Het beroep is gegrond. Dat betekent dat [eiseres] gelijk krijgt en het bestreden besluit wordt vernietigd omdat de aanvraag een nieuwe akoestisch relevante activiteit betreft waarvan de aanvaardbaarheid ten onrechte niet is aangetoond met een geluidsonderzoek. Het college dient opnieuw op de vergunningaanvraag van vergunninghouder te beslissen met inachtneming van deze uitspraak.
3. Omdat het beroep gegrond is, moet het college het griffierecht van € 371,- aan [eiseres] vergoeden en krijgt [eiseres] een vergoeding voor haar proceskosten. Het college moet deze vergoeding betalen. De proceskosten stelt de rechtbank vast op een totaal van € 40,88. Het gaat hier om een vergoeding voor de reis- en verblijfkosten (op basis van de kosten voor openbaar vervoer 2e klas). De andere op het formulier proceskosten ingevulde kosten van € 1161,60 voor de door [eiseres] ingeschakelde geluidsdeskundige betreffen geen redelijke kosten die voor vergoeding in aanmerking komen.
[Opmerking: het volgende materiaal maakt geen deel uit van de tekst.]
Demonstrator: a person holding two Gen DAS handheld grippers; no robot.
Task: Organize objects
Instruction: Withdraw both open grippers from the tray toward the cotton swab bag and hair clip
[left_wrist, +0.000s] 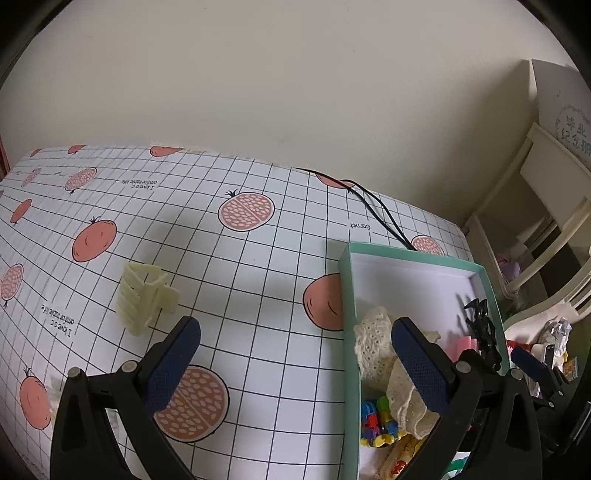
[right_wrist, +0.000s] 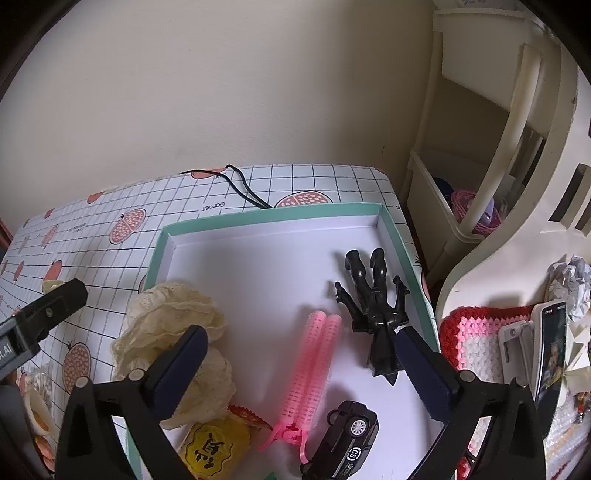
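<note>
Yellow snack packet cut off by the near edge, part under lace cloth. Toy car front cropped too. Phone screen too blurry to read.

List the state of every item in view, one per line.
left gripper: open, empty
right gripper: open, empty
cream hair claw: on the table, outside the box
teal box: lidless
black figure: lying in box
pink clip: lying in box
toy car: in box
</note>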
Het inroepen van een geluidsdeskundige door [eiseres] was in dit geval niet redelijk omdat het geluidsonderzoek zelf niet ter beoordeling voorlag.

Beslissing

De rechtbank:
  • verklaart het beroep gegrond;
  • vernietigt het bestreden besluit;
  • bepaalt dat het college op de vergunningaanvraag van vergunninghouder moet beslissen;
  • draagt het college op het door [eiseres] betaalde griffierecht van € 371,- aan haar te vergoeden;
  • veroordeelt het college in de proceskosten van [eiseres] tot een bedrag van € 40,88.
Deze uitspraak is gedaan door mr. E.C. Rozeboom, rechter, in aanwezigheid van
mr. B.A.G. Bulte, griffier.
Uitgesproken in het openbaar op
De rechter is buiten staat om de uitspraak te ondertekenen.
griffier
rechter
Een afschrift van deze uitspraak is verzonden aan partijen op:

Informatie over hoger beroep

Een partij die het niet eens is met deze uitspraak, kan een hogerberoepschrift sturen naar de Afdeling bestuursrechtspraak van de Raad van State waarin wordt uitgelegd waarom deze partij het niet eens is met deze uitspraak. Het hogerberoepschrift moet worden ingediend binnen zes weken na de dag waarop deze uitspraak is verzonden. Kan de indiener de behandeling van het hoger beroep niet afwachten, omdat de zaak spoed heeft, dan kan de indiener de voorzieningenrechter van de Afdeling bestuursrechtspraak van de Raad van State vragen om een voorlopige voorziening (een tijdelijke maatregel) te treffen.

Voetnoten

1.Artikel 3.10 en artikel 2.1, eerste lid, onder d, van de Wabo.
2.Het gaat om het Akoestisch rapport Tideman van 22 april 2023.